● PROBLEM REQUIREMENTS:
Using the data that follows, return exactly the lines from the one that contains "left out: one" through the one that contains "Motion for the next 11", ends included.

(Data extracted from a collection)
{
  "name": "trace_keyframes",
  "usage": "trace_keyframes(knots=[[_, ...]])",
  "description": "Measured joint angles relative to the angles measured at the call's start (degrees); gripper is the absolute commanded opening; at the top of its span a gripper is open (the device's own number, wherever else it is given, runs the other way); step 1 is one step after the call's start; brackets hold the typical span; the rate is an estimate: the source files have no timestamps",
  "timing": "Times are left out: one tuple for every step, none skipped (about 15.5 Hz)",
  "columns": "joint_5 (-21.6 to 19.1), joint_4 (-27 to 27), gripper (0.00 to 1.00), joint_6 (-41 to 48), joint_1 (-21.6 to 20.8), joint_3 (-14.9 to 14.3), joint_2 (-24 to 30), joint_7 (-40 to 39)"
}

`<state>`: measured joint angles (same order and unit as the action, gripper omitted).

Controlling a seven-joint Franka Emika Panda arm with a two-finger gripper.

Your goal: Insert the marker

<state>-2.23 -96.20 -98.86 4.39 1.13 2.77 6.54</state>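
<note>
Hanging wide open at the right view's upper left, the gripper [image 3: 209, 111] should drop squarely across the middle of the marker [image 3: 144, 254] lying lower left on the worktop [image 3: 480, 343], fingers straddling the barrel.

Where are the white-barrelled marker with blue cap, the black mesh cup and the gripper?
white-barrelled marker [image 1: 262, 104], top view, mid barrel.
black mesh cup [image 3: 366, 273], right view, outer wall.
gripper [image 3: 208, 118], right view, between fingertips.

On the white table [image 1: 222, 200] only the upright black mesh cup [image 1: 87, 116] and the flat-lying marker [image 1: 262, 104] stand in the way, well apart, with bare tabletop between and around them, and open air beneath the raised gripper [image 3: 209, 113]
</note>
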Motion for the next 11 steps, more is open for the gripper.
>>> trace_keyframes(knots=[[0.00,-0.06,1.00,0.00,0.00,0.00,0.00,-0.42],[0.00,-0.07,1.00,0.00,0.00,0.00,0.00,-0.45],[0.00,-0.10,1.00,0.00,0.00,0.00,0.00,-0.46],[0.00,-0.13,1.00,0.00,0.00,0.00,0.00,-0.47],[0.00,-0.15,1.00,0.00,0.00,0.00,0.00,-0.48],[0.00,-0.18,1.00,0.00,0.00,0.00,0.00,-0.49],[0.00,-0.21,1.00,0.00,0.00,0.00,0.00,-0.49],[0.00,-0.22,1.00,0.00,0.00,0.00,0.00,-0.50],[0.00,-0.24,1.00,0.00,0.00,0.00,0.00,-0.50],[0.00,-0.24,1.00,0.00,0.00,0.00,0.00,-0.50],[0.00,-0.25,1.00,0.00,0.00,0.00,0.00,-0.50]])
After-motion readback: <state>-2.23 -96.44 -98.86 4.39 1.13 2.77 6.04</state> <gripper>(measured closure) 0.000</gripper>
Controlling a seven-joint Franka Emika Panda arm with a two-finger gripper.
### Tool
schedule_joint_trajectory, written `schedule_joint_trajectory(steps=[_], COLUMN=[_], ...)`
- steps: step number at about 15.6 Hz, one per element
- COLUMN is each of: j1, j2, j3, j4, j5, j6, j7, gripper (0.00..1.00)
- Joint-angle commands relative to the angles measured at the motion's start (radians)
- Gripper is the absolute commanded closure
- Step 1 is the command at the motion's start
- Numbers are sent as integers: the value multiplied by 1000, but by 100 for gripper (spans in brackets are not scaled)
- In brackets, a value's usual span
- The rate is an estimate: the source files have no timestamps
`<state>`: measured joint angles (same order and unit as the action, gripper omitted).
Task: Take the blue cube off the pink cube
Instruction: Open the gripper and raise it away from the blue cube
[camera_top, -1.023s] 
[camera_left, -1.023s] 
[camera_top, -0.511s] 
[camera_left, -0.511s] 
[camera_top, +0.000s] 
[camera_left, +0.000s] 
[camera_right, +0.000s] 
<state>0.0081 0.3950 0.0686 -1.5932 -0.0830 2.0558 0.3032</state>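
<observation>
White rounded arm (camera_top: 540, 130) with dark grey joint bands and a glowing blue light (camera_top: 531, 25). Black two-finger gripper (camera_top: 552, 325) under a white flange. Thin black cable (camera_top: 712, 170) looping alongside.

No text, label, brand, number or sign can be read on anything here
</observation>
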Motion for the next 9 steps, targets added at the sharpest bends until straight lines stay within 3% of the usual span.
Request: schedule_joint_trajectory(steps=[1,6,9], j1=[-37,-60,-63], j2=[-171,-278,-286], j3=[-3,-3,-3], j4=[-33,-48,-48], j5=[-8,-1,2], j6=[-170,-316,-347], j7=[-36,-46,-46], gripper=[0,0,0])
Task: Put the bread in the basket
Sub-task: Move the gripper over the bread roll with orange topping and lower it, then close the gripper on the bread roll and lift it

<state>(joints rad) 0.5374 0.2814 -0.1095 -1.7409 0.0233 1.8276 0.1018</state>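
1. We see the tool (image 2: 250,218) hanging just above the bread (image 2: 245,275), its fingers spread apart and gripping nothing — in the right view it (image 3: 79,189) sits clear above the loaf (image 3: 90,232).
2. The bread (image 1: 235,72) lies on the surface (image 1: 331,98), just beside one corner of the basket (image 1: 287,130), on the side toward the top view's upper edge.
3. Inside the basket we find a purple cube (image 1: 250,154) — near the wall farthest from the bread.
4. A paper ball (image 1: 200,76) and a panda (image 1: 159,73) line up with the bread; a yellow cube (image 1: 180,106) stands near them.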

● PROBLEM SOLUTION:
  "timing": "Times are left out: one tuple for every step, none skipped (about 15.5 Hz)",
  "columns": "joint_5 (-21.6 to 19.1), joint_4 (-27 to 27), gripper (0.00 to 1.00), joint_6 (-41 to 48), joint_1 (-21.6 to 20.8), joint_3 (-14.9 to 14.3), joint_2 (-24 to 30), joint_7 (-40 to 39)"
}

`<state>`: measured joint angles (same order and unit as the action, gripper omitted).

Controlling a seven-joint Franka Emika Panda arm with a two-finger gripper.

Your goal: Insert the marker

<state>-2.23 -96.20 -98.86 4.39 1.13 2.77 6.54</state>
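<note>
Hanging wide open at the right view's upper left, the gripper [image 3: 209, 111] should drop squarely across the middle of the marker [image 3: 144, 254] lying lower left on the worktop [image 3: 480, 343], fingers straddling the barrel.

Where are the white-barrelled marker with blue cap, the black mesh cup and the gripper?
white-barrelled marker [image 1: 262, 104], top view, mid barrel.
black mesh cup [image 3: 366, 273], right view, outer wall.
gripper [image 3: 208, 118], right view, between fingertips.

On the white table [image 1: 222, 200] only the upright black mesh cup [image 1: 87, 116] and the flat-lying marker [image 1: 262, 104] stand in the way, well apart, with bare tabletop between and around them, and open air beneath the raised gripper [image 3: 209, 113]
</note>
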Motion for the next 11 steps, more is open for the gripper.

No part of the exercise is left unanswered.